Why this matters:
A team of scientists at Henry Ford Health + Michigan State University Health Sciences have uncovered a mechanism that allows certain head and neck cancers to hide from the immune system, a discovery that could change how some of the most treatment resistant tumours are approached.
The study, published in Proceedings of the National Academy of Sciences, or PNAS, identifies a single protein at the heart of this invisibility and shows that removing it can make hidden tumours vulnerable to treatment.
For years, physicians and researchers have known that these cancers, which are associated with the Human Papillomavirus, or HPV, lack the markers cells use to signal distress, known as MHCI molecules.
Without these molecular red flags, the immune system simply doesn’t see that there is a problem with the cell. Until now, the field had only fragments of the explanation.
The team, led by Dohun Pyeon, Ph.D., professor in the Department of Microbiology, Genetics, & Immunology, has now demonstrated that HPV coopts a protein called MARCHF8 to dismantle those markers before the immune system can recognise the cancer cells.
When the researchers removed MARCHF8 in experimental models, the immune system immediately began clearing the tumours — even in cases where standard immunotherapy had previously failed.
The effect was striking.
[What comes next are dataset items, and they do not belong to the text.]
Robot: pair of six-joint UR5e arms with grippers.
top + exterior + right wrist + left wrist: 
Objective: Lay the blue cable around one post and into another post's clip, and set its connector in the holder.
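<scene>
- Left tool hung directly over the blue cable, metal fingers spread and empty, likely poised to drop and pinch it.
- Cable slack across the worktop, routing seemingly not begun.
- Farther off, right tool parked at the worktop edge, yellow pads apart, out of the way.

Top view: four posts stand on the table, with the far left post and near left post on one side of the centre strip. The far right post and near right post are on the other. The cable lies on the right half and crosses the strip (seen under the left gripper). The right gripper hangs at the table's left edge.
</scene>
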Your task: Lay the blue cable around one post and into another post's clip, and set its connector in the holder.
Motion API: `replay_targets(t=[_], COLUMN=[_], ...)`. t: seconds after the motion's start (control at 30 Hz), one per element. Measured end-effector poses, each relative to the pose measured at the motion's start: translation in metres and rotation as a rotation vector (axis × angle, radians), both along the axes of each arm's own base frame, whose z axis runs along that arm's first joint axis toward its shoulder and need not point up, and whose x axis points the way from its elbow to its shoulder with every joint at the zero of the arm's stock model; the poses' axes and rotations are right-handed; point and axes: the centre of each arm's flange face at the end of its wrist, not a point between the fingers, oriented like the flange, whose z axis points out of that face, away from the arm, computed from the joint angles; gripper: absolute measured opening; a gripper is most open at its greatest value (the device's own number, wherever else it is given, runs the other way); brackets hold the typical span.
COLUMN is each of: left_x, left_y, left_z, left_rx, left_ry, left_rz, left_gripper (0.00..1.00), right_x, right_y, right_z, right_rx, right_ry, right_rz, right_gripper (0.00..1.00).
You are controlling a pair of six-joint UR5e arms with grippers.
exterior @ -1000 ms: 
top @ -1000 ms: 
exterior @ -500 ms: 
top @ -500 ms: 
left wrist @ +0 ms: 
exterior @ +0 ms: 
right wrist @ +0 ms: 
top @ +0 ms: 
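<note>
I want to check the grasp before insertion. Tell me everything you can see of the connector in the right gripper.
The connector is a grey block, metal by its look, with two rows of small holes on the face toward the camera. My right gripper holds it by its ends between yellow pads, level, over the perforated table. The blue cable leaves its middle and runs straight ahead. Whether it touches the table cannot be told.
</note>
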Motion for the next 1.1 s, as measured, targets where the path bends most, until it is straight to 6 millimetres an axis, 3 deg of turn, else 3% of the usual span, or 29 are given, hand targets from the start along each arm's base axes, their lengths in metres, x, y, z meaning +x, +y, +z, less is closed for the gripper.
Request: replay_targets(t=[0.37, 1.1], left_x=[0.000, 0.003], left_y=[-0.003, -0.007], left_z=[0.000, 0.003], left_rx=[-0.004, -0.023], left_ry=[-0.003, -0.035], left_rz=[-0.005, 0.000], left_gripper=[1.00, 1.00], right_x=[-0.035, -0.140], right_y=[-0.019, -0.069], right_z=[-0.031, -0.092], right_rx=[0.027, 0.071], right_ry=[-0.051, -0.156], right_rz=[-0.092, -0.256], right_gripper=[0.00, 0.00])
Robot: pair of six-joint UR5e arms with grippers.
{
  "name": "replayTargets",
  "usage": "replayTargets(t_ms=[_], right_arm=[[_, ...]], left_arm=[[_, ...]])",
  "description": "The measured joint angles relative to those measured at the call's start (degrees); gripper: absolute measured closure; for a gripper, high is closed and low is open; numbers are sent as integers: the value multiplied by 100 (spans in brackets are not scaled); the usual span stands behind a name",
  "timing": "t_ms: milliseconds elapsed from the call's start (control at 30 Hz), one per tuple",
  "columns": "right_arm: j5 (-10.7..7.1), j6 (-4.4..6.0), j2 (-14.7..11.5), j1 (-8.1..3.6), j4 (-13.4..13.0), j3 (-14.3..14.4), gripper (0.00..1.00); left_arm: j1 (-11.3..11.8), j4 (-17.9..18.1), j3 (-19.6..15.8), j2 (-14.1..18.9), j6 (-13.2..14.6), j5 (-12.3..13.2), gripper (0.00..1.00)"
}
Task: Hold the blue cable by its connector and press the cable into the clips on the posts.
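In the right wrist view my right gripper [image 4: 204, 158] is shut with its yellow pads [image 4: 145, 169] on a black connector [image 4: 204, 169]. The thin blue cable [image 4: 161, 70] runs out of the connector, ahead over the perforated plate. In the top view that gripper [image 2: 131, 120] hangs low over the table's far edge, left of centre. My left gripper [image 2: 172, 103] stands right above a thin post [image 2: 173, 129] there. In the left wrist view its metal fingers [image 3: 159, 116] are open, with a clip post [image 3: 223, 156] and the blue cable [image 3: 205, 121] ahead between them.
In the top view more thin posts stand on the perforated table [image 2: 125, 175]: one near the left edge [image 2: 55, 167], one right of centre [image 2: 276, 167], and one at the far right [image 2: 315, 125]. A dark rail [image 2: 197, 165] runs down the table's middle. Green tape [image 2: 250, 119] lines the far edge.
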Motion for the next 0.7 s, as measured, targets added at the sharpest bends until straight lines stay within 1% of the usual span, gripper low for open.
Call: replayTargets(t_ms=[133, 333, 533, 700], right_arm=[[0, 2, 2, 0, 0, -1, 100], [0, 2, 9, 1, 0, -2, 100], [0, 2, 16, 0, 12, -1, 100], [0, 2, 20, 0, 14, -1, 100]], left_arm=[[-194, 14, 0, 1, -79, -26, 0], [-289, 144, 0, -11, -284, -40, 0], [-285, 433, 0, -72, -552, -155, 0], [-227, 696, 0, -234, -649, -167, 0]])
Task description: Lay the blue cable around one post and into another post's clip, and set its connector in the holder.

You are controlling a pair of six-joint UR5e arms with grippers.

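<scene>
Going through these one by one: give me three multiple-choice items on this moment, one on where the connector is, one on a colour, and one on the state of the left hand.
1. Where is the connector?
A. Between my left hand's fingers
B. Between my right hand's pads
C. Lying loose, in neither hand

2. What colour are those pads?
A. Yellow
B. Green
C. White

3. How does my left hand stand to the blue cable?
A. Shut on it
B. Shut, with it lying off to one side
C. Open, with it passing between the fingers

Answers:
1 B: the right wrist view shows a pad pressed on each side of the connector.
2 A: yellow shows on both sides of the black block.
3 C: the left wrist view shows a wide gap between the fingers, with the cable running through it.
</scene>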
Without MARCHF8, immune cells such as CD8+ T cells and natural killer cells rapidly entered the tumour microenvironment, restoring an immune response that had been absent.
“The most exciting part is that our discovery worked on tumours that were previously impossible to treat,” said Pyeon.
“By combining this new genetic approach with standard immunotherapy drugs, we were able to turn “cold” tumours that typically ignore treatment into “hot” tumours where the immune system can prevail,” he said.
“This suggests that in the future, we might be able to help patients who currently have no other options by simply stopping the cancer from shredding its red flags.”
Mohamed Khalil, Ph.D., research assistant professor in the Department of Microbiology, Genetics, & Immunology, is the first author on the paper.
He explained that knocking out MARCHF8 not only suppressed tumour growth but also enhanced the anti-tumour immune response.
“We found that the MARCHF8 knockout activated T cells and enhanced T cells, natural killer cells, and macrophage infiltration into the tumour microenvironment,” said Khalil. “I think we have very promising hope for targeting MARCHF8.”
To analyse immune cells, the team collaborated with Henry Ford Health physician-researcher Qing-Sheng Mi, M.D., Ph.D., vice chair for research in the MSU Department of Dermatology, director of the Centre for Cutaneous Biology and Immunology, and director of the immunology programme of the Henry Ford Cancer Institute at Henry Ford Health.
Mi is also professor of medicine at the MSU College of Human Medicine and serves as the co-principal investigator on this project.
Using single-cell RNA-sequencing, Mi was able to map the tumour microenvironment at an unprecedented resolution.
“We showed knocking out MARCHF8 fundamentally rewires immune cell crosstalk — dramatically boosting the cytotoxic activity of CD8+ T cells and NK cells,” said Mi. “It revealed not just that the therapy works, but precisely how and why.”
Paving the way for future clinical tools
Next, the researchers plan to determine how different immune cells assist T cells in killing tumour cells once the MHCI markers are restored.
Natural killer cells, in particular, appear to play a larger role than previously understood. With this groundwork in place, the team’s goal is to develop a drug that blocks MARCHF8 in humans.
This would allow doctors to combine the new MARCHF8-blocking therapy with existing immunotherapies, offering a lifeline to patients with tumours that currently resist all other treatments.
“This could restore the immune system's ability to recognise and destroy these tumours in combination with existing immunotherapies,” said Mi.
It would allow doctors to offer a lifeline to patients with tumours that currently resist all other treatments.